--- START ---
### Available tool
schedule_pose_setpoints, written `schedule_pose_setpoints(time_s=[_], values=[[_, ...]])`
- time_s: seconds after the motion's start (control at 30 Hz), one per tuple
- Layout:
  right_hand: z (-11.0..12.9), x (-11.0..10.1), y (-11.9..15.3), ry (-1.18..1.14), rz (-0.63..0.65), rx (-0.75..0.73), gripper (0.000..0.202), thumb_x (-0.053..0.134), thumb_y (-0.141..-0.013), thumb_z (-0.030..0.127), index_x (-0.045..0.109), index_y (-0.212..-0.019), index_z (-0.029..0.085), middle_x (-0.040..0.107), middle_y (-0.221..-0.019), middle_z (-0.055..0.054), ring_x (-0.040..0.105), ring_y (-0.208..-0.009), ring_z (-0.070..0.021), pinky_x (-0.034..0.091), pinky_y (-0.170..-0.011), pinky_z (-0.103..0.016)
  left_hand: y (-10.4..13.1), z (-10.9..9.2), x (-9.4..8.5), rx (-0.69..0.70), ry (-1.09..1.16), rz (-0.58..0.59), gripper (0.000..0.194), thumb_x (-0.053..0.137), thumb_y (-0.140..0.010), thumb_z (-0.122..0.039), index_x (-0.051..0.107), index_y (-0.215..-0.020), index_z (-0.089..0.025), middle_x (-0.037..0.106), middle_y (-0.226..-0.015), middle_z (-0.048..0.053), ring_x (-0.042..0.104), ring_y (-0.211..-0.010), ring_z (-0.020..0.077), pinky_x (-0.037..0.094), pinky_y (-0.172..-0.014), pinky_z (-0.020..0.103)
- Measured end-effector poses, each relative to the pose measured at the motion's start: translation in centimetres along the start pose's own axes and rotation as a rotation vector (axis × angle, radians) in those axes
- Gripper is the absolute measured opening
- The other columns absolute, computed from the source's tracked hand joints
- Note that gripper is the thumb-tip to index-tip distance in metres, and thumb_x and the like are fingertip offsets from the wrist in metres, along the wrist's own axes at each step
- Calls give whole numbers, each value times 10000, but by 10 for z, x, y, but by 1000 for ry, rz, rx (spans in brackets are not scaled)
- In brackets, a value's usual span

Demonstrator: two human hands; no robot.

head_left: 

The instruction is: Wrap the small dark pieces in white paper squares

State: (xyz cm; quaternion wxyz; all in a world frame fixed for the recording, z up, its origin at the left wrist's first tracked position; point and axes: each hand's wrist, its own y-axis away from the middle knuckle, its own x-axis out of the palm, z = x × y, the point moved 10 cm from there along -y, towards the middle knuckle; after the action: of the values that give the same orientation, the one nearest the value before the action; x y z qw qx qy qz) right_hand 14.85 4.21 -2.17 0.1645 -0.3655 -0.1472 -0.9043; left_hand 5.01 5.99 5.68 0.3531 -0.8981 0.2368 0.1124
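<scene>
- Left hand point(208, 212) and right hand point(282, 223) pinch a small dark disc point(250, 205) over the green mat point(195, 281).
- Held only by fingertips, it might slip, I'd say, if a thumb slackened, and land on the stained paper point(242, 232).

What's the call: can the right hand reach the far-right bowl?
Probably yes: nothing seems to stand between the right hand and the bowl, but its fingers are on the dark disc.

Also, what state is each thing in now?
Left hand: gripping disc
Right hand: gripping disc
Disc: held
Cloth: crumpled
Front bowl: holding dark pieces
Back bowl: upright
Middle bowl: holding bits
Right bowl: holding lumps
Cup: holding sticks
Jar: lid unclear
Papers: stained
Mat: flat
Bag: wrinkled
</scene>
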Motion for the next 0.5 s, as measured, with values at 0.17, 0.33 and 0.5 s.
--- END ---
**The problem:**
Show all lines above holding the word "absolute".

**Answer to the problem:**
- Gripper is the absolute measured opening
- The other columns absolute, computed from the source's tracked hand joints

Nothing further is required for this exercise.